We started out the day at 9:00am. Our first destination was The Humble Administrator’s Garden located in the Jiangsu Province in the South of China. It was initially a private garden of a former government servant, Wang Xianchen. Built in 1509 during the Ming Dynasty, the garden was built to simply enjoy life. A pagoda was located in the center of the garden. Each one of its corner resembled one of the four seasons. As most of the other attractions we’ve seen on our trip, many of the tourists were from other parts of China.  There was even a large group of small school children that appeared to be visiting on a field trip.  We were surprised to see them there on a Sunday when typically there is no school.  However, many Shanghai families will be celebrating an important Chinese holiday tomorrow and many children attended school today to compensate for this time

Our next stop was the Suzhou No. 1 Silk Factory Co., LTD.  After a quick lunch, we were given a tour of the factory and were taught about the extensive process of silk production.  One of the first things we learned was how to distinguish between real silk and a blend of polyester and silk.  The three techniques we learned included burning and breathing on the fabric. When silk is burned, it produces a white smoke and smells like burning hair. Polyester, on the other hand, produces black smoke and causes the fabric to curl.   Silk is known for keeping you warm in the winter and cool in the summer and this can be demonstrated by breathing through the fabric onto the skin underneath.  If your breath feels cool in the summer and warm in the winter, you know you’re dealing with real silk.  The worker giving us the tour believed silk cured many ailments such as arthritis and asthma.

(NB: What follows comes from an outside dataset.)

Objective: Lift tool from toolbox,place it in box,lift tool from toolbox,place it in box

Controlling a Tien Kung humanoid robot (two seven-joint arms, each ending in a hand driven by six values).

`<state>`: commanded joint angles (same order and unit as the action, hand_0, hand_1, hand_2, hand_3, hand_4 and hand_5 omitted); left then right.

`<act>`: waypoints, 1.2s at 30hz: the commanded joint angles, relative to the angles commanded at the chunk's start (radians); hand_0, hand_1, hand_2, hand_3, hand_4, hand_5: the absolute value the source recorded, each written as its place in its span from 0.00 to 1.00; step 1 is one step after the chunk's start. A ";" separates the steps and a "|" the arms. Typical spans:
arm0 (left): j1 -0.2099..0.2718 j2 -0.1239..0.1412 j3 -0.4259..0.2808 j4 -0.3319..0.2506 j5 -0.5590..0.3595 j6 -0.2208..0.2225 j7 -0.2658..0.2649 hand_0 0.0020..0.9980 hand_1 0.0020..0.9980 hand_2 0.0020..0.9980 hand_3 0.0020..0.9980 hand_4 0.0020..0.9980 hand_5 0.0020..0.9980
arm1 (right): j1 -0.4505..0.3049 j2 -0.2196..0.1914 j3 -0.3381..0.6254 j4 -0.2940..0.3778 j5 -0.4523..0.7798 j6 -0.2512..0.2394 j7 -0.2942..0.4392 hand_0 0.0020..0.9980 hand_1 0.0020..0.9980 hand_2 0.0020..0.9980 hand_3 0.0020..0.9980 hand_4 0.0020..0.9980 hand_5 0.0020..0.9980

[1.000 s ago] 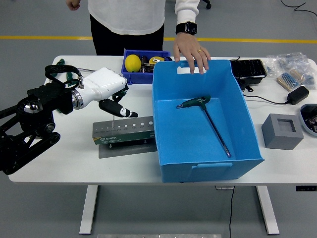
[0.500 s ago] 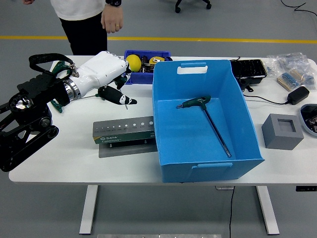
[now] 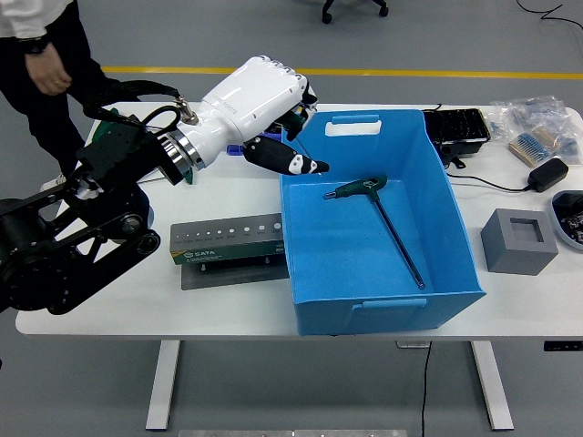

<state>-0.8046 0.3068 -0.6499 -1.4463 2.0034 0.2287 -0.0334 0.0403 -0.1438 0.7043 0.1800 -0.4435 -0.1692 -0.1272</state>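
My left hand (image 3: 303, 135) is white with dark fingertips. It hovers over the far left rim of the big blue box (image 3: 364, 314), its fingers curled on a dark-handled tool that the hand mostly hides. The grey and green tool holder (image 3: 228, 244) lies on the table left of the box, below my forearm. A green T-handle wrench (image 3: 375, 195) lies inside the box with its long shaft pointing to the near right. The right arm is out of view.
A person (image 3: 41, 64) stands at the far left corner, one hand hanging down. A black tray (image 3: 457, 127), plastic bags (image 3: 537, 127), a black adapter (image 3: 547, 174), a grey block (image 3: 518, 241) and a bowl (image 3: 570, 218) are to the right of the box.
My left hand rose from the tool holder with a tool and swung right and away to the box's left rim. The person let go of the box and walked off left.
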 joint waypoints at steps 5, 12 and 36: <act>-0.017 -0.091 0.114 0.107 -0.006 0.023 -0.020 0.37 0.04 0.07 0.14 0.94 0.67 | 0.003 0.001 0.008 0.000 -0.017 0.000 -0.007 0.72 0.68 0.78 0.74 0.93 0.87; -0.036 -0.164 0.209 0.238 -0.020 -0.037 -0.022 0.58 0.41 0.41 0.47 0.96 0.71 | 0.006 0.000 0.020 0.000 -0.038 0.001 -0.011 0.72 0.68 0.78 0.74 0.93 0.87; 0.088 -0.118 0.004 0.213 0.011 -0.007 -0.005 0.97 0.91 0.95 0.74 0.99 0.74 | -0.003 0.002 0.015 0.000 -0.037 0.000 -0.007 0.72 0.68 0.78 0.74 0.93 0.87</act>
<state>-0.7168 0.1889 -0.6455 -1.2333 2.0147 0.2217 -0.0385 0.0371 -0.1419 0.7197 0.1800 -0.4805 -0.1689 -0.1341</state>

Our last visit of the day was to the Water Tower which consisted of six famous towers above six rivers. It became famous after a young artist did an oil painting of the location.  A famous individual in the U.S. purchased the painting at an art exhibition, and the location was later featured in several movies such as Mission Impossible 3. The Water Tower is known as the Venice of the East due to its similar appearance. Various shops selling jewelry, food, and souvenirs line the water on both sides. Many of these shops are owned by families who live in apartments above them.

We returned to the hotel early and were given the opportunity to explore around the Langham Hotel, a very young and social area where many known retailers, such as Louis Vuitton, Apple, and Cartier dominated the area. This was such an amazing experience. Thank you Kohl’s for providing us such a great opportunity.